By a similar derivation to the technique described in Section 2.1, we can establish an implicit difference scheme for solving this model problem. For simplicity, we set hx=hy=(ba)/Nh_{x}=h_{y}=(b-a)/N; then, it is easy to derive the Jacobian matrix in the following Kronecker product form

A=[(κγ1hγ1Tx)IN1+IN1(κγ2hγ2Ty)],A=-\left[\left(\frac{\kappa_{\gamma_{1}}}{h^{\gamma_{1}}}T_{x}\right)\otimes I_{N-1}+I_{N-1}\otimes\left(\frac{\kappa_{\gamma_{2}}}{h^{\gamma_{2}}}T_{y}\right)\right], (4.2)

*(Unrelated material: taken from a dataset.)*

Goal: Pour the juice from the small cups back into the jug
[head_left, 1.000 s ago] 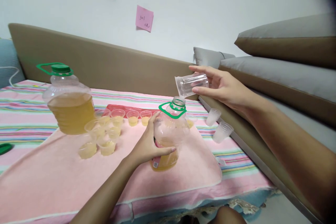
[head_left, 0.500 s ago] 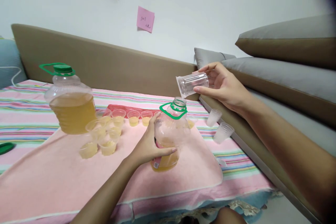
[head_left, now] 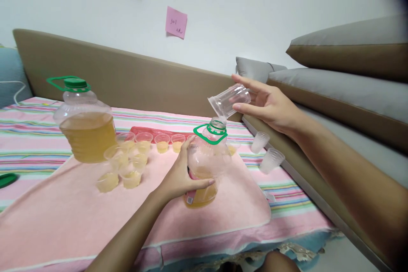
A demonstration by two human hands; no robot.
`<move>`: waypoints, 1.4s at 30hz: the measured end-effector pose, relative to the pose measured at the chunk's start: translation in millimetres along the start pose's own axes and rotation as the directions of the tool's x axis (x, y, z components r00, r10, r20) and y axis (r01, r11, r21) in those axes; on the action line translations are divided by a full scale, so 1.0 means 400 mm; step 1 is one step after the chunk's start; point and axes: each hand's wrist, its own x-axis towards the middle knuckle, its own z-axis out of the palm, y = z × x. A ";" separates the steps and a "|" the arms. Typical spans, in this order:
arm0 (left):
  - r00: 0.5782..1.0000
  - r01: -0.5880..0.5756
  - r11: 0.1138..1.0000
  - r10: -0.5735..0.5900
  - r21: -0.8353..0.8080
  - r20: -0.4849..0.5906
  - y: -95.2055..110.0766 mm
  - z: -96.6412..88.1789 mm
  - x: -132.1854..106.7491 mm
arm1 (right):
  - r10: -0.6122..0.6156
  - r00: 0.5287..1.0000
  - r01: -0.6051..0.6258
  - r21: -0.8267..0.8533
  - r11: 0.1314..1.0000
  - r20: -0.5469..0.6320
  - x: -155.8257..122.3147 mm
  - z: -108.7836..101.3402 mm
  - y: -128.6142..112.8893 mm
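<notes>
My left hand (head_left: 183, 172) is wrapped round the side of a clear plastic jug (head_left: 208, 157) with a green ring handle and an uncapped neck. Yellow liquid fills only its lower part. In my right hand (head_left: 264, 100) is a clear plastic cup (head_left: 228, 100), tilted with its rim down to the left, right at the jug's mouth. No liquid can be made out in the cup. Left of the jug stand several clear cups (head_left: 130, 178) holding yellow liquid, some of them by a red strip (head_left: 153, 130).
A larger capped jug (head_left: 87, 136) of yellow liquid stands at the left, near a loose green cap (head_left: 8, 179). Two stacks of cups (head_left: 270, 161) lean at the right, beside grey cushions (head_left: 344, 89). A pink cloth (head_left: 79, 216) covers part of the striped sheet.
The cup in my right hand has tipped further, its rim moving left and down over the jug's mouth. My right index finger has straightened. My left hand and the jug stay put.
</notes>
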 end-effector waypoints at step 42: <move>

where the two SPD Toeplitz matrices are defined by

Tx=[ω0(γ1)ω1(γ1)ω2(γ1)ω3N(γ1)ω2N(γ1)ω1(γ1)ω0(γ1)ω1(γ1)ω4N(γ1)ω3N(γ1)ω2(γ1)ω1(γ1)ω0(γ1)ω5N(γ1)ω4N(γ1)ωN3(γ1)ωN4(γ1)ωN5(γ1)ω0(γ1)ω1(γ1)ωN2(γ1)ωN3(γ1)ωN4(γ1)ω1(γ1)ω0(γ1)]andTy=[ω0(γ2)ω1(γ2)ω2(γ2)ω3N(γ2)ω2N(γ2)ω1(γ2)ω0(γ2)ω1(γ2)ω4N(γ1)ω3N(γ2)ω2(γ2)ω1(γ2)ω0(γ2)ω5N(γ2)ω4N(γ2)ωN3(γ2)ωN4(γ2)ωN5(γ2)ω0(γ2)ω1(γ2)ωN2(γ2)ωN3(γ2)ωN4(γ2)ω1(γ2)ω0(γ2)].T_{x}=\begin{bmatrix}\omega^{(\gamma_{1})}_{0}&\omega^{(\gamma_{1})}_{-1}&\omega^{(\gamma_{1})}_{-2}&\cdots&\omega^{(\gamma_{1})}_{3-N}&\omega^{(\gamma_{1})}_{2-N}\\ \omega^{(\gamma_{1})}_{1}&\omega^{(\gamma_{1})}_{0}&\omega^{(\gamma_{1})}_{-1}&\cdots&\omega^{(\gamma_{1})}_{4-N}&\omega^{(\gamma_{1})}_{3-N}\\ \omega^{(\gamma_{1})}_{2}&\omega^{(\gamma_{1})}_{1}&\omega^{(\gamma_{1})}_{0}&\cdots&\omega^{(\gamma_{1})}_{5-N}&\omega^{(\gamma_{1})}_{4-N}\\ \vdots&\vdots&\vdots&\ddots&\vdots&\vdots\\ \omega^{(\gamma_{1})}_{N-3}&\omega^{(\gamma_{1})}_{N-4}&\omega^{(\gamma_{1})}_{N-5}&\cdots&\omega^{(\gamma_{1})}_{0}&\omega^{(\gamma_{1})}_{-1}\\ \omega^{(\gamma_{1})}_{N-2}&\omega^{(\gamma_{1})}_{N-3}&\omega^{(\gamma_{1})}_{N-4}&\cdots&\omega^{(\gamma_{1})}_{1}&\omega^{(\gamma_{1})}_{0}\end{bmatrix}~{}~{}{\rm and}~{}~{}T_{y}=\begin{bmatrix}\omega^{(\gamma_{2})}_{0}&\omega^{(\gamma_{2})}_{-1}&\omega^{(\gamma_{2})}_{-2}&\cdots&\omega^{(\gamma_{2})}_{3-N}&\omega^{(\gamma_{2})}_{2-N}\\ \omega^{(\gamma_{2})}_{1}&\omega^{(\gamma_{2})}_{0}&\omega^{(\gamma_{2})}_{-1}&\cdots&\omega^{(\gamma_{1})}_{4-N}&\omega^{(\gamma_{2})}_{3-N}\\ \omega^{(\gamma_{2})}_{2}&\omega^{(\gamma_{2})}_{1}&\omega^{(\gamma_{2})}_{0}&\cdots&\omega^{(\gamma_{2})}_{5-N}&\omega^{(\gamma_{2})}_{4-N}\\ \vdots&\vdots&\vdots&\ddots&\vdots&\vdots\\ \omega^{(\gamma_{2})}_{N-3}&\omega^{(\gamma_{2})}_{N-4}&\omega^{(\gamma_{2})}_{N-5}&\cdots&\omega^{(\gamma_{2})}_{0}&\omega^{(\gamma_{2})}_{-1}\\ \omega^{(\gamma_{2})}_{N-2}&\omega^{(\gamma_{2})}_{N-3}&\omega^{(\gamma_{2})}_{N-4}&\cdots&\omega^{(\gamma_{2})}_{1}&\omega^{(\gamma_{2})}_{0}\end{bmatrix}.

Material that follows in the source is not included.